• Instructions for the task: From the listing below, return each line that includes "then".

※ ※ ※

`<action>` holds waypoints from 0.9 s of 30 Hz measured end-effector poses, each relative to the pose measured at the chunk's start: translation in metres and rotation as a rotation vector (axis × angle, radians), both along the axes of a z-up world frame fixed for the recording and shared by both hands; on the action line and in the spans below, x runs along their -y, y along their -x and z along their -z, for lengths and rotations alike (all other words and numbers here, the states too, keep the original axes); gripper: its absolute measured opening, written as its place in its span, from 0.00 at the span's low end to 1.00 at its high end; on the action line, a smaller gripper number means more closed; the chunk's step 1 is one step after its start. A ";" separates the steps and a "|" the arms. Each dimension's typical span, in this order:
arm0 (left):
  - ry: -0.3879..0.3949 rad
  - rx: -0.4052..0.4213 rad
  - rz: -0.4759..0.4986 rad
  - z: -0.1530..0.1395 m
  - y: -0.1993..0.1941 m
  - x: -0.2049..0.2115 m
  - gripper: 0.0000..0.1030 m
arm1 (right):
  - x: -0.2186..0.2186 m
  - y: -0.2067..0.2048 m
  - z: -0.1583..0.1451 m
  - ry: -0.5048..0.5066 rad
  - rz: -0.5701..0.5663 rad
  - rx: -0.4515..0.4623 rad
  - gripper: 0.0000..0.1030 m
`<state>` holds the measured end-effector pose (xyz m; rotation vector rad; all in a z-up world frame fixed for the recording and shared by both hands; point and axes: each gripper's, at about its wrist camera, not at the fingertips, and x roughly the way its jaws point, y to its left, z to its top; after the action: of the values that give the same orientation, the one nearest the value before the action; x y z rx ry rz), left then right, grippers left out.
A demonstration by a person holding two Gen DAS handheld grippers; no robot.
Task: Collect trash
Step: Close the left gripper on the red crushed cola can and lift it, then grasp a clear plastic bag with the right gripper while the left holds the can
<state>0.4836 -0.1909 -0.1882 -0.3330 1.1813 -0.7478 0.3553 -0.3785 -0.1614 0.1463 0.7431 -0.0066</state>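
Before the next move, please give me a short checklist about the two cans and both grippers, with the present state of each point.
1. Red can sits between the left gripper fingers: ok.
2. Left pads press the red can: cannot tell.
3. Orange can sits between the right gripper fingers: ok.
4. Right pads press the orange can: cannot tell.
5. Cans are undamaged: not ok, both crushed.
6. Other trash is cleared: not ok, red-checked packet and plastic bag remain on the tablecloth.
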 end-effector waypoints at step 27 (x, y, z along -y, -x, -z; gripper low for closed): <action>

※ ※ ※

• Response to the exercise:
`<state>` holds the measured end-effector pose (xyz m; rotation vector rad; all in a z-up world frame fixed for the recording and shared by both hands; point and axes: each gripper's, at about its wrist camera, not at the fingertips, and x roughly the way its jaws point, y to its left, z to its top; after the action: of the values that give the same orientation, the one nearest the value before the action; x y z rx ry rz), left then right, grippers left out.
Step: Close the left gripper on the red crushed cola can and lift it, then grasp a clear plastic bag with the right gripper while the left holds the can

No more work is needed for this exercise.